View Colofon
- "Szczerze mówiąc, kochanie, nic mnie to nie obchodzi" translated to PL by Agata Wróbel,
- "Iskreno, draga, baš me briga" translated to SR by Uroš Nikolić,
- "Sincer să fiu, draga mea, mă doare-n cot" translated to RO by Mircea Dan Duță,
- "Francamente, querida, me importa un bledo" translated to ES by Daniel Ordóñez Franco,
- "Iskreno, ljubica, briga me" translated to SL by Vesna Dragar,
- "Frankly, my dear, I don’t give a damn." translated to NL by Annette Manni,
- "Francamente querida, tanto me faz" translated to PT by Stepanka Lichtblau,
Maria Gaia Belli
Cara, francamente me ne infischio
Marek, stringendomi forte, mi trascina sul letto e il suo volto viene attraversato da un’espressione che mi fa perdere del tutto l’orientamento, come se il nostro letto fosse una valanga, nella quale lui mi ha sprofondato, facendomi dimenticare dov’è l’alto e dove il basso. Tutta la scena, la stretta e la sua espressione, dura appena un secondo, un momento dopo mi estrae dalla valanga e, anche se mi trovo ancora in posizione orizzontale, mi è talmente chiaro dove sia l’alto e dove il basso, da sembrarmi quasi sospetto. E solo a questo punto ne prendo coscienza, solo adesso capisco, anche se solo a metà, mi balena semplicemente in testa, come quando qualcuno accende all’improvviso la luce, per poi spegnerla di scatto. E voi sapete di aver intravisto qualcosa, ma non siete del tutto sicuri di cosa fosse, e quando la luce si spegne, non sparisce, ma continua a galleggiare da qualche parte nello spazio. Continuate inutilmente a cercarla a tentoni, ma più il tempo passa, più vi chiedete: «Ma c’è stato davvero qualcosa? O era solo un’illusione ottica?». Brancolo in questo tunnel ostile, senza vedere in fondo la luce e, nel mio cervello, le informazioni non ne vogliono sapere di combinarsi in un codice comprensibile. È un codice cifrato, numeri uno e numeri zero, ma che cosa farci con tutti questi numeri? Che me ne faccio?

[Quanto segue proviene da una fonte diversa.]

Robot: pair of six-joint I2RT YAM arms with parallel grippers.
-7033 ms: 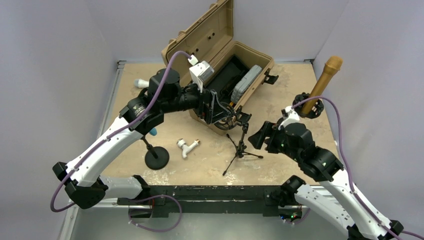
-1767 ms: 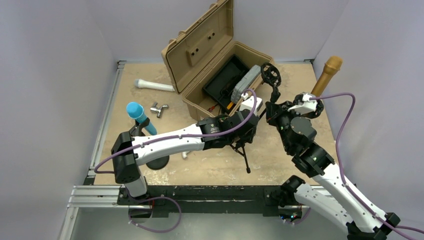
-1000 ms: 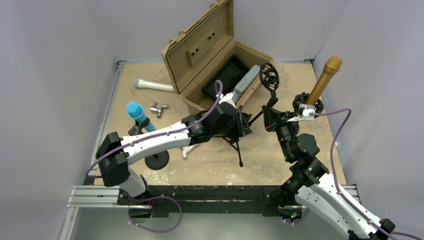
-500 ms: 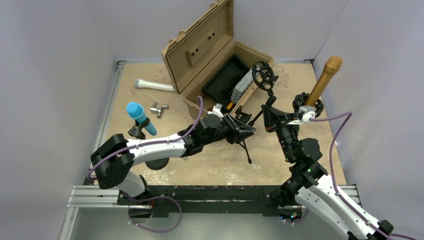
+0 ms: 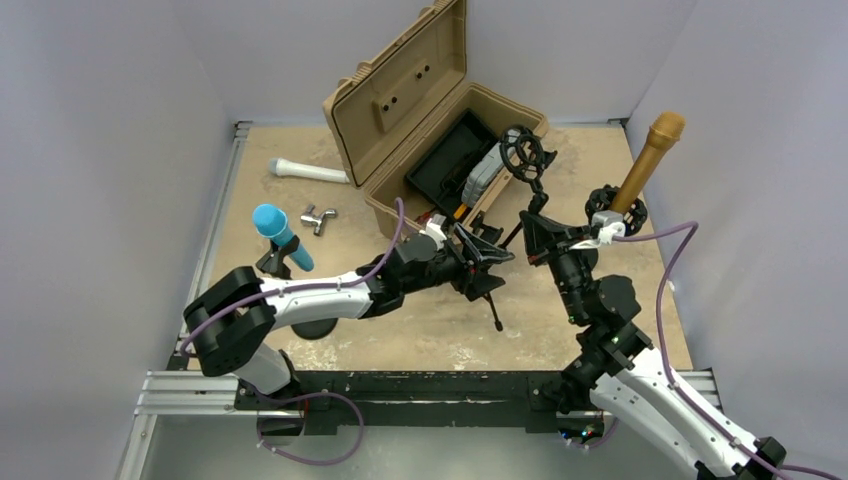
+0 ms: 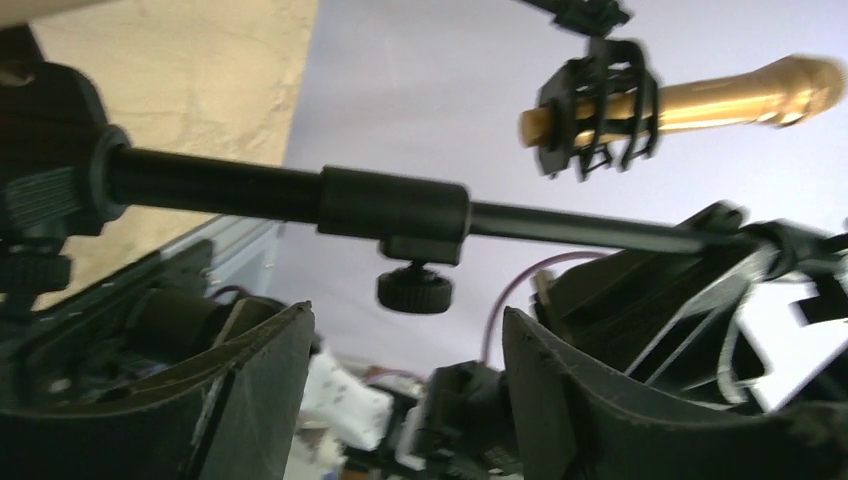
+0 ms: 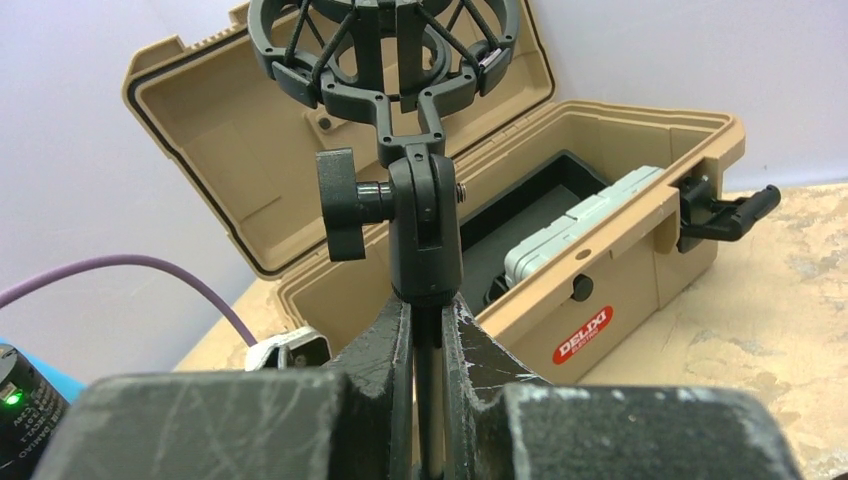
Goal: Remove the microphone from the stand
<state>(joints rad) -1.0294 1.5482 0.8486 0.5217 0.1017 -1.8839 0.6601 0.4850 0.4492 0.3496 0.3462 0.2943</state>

Ho bisogno di rivedere la scena. Di fermarla. E ingrandirla. Di esaminare quel collasso gravitazionale durato appena un secondo. L’apparizione di qualcosa di estraneo in un corpo così intimo. Una sfumatura a cui non riesco a dare un nome, poiché non si è trattato di nulla di concreto, no, niente smorfie, niente ammiccamenti, niente nasi arricciati e nemmeno quella stretta, no, nulla di tutto questo. Ma c’era qualcosa. Qualcosa! Sì, qualcosa di estraneo. Ma c’era davvero qualcosa? E se invece fossi proprio fuori strada… paranoica, visto che è stato via per così tanti giorni e che i miei sensi non si erano ancora riabituati alla sua presenza, e nel frattempo mi aveva già stretto a sé con tanta eccitazione? Non lo so. Il tunnel.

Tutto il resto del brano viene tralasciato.